Is that really too much to ask?

ask-warren-buffet-selling

Okay. Yes, it is too much to ask.

My life is anything but smooth.

But, things could be worse, right? Actually, they could. Especially if this weekend’s major Wind Storm is as bad as they are saying.

But, we’re going to get through this!

Last but not least:

Lesson #6. When selling a house, PRAY WISELY!

prayer-key-to-heaven

For example, you could pray for a “fast sell” or “a smooth sell” or even that “The Infamous Inspector will not come to this house, but if he does he will find nothing wrong with This House” – THOSE would ALL be excellent prayer choices!

Just NEVER – I repeat, NEVER – pray that “the right family will find” your house.

facepalm-child

One guess which prayer I said. – MoSop

6 Comments

  1. What a nightmare.
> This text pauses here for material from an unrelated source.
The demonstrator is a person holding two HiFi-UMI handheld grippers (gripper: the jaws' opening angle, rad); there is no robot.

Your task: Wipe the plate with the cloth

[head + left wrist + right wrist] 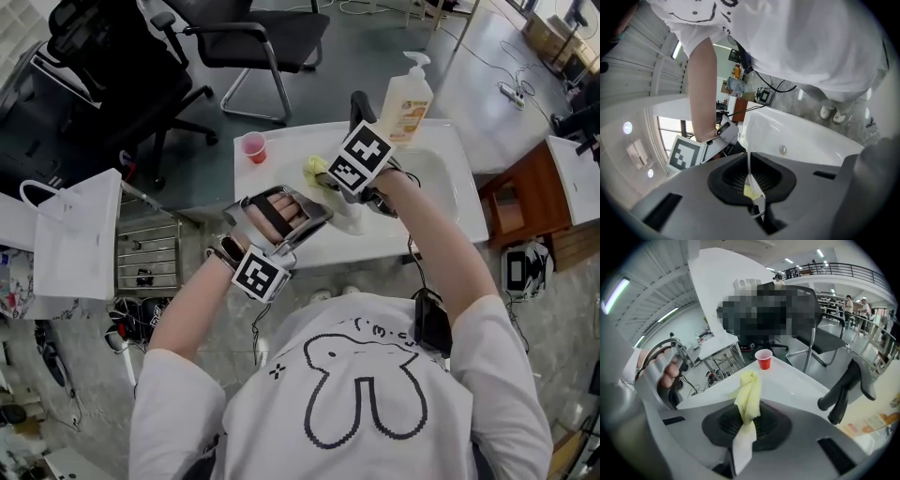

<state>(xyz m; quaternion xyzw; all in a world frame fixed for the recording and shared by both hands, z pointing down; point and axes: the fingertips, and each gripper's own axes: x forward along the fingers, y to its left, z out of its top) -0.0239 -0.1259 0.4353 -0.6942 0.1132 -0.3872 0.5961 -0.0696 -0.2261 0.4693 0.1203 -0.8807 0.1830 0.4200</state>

Sounds like the movie Money Pit. Thankfully, you are doing everything right. Mold is a serious problem, it’s also easy to cover up, so I’m proud of you for getting it fixed. Having sold 3 houses, I know what a struggle it is to keep things clean, even if your children aren’t young. I figured you hadn’t written a new blog for a good reason, but I had no idea. Hopefully, this nightmare will be over with soon, and you and Mr. Mo can building your dream home and live happily ever after. Heaven knows, you deserve it.

    Love you, Lynne

    Liked by 1 person

  2. I read this with a view of a wonderful television show with all the details. Delightfully painful. Very best wishes to you and yours. Our home of 53 years will need to be bulldozed to get me out!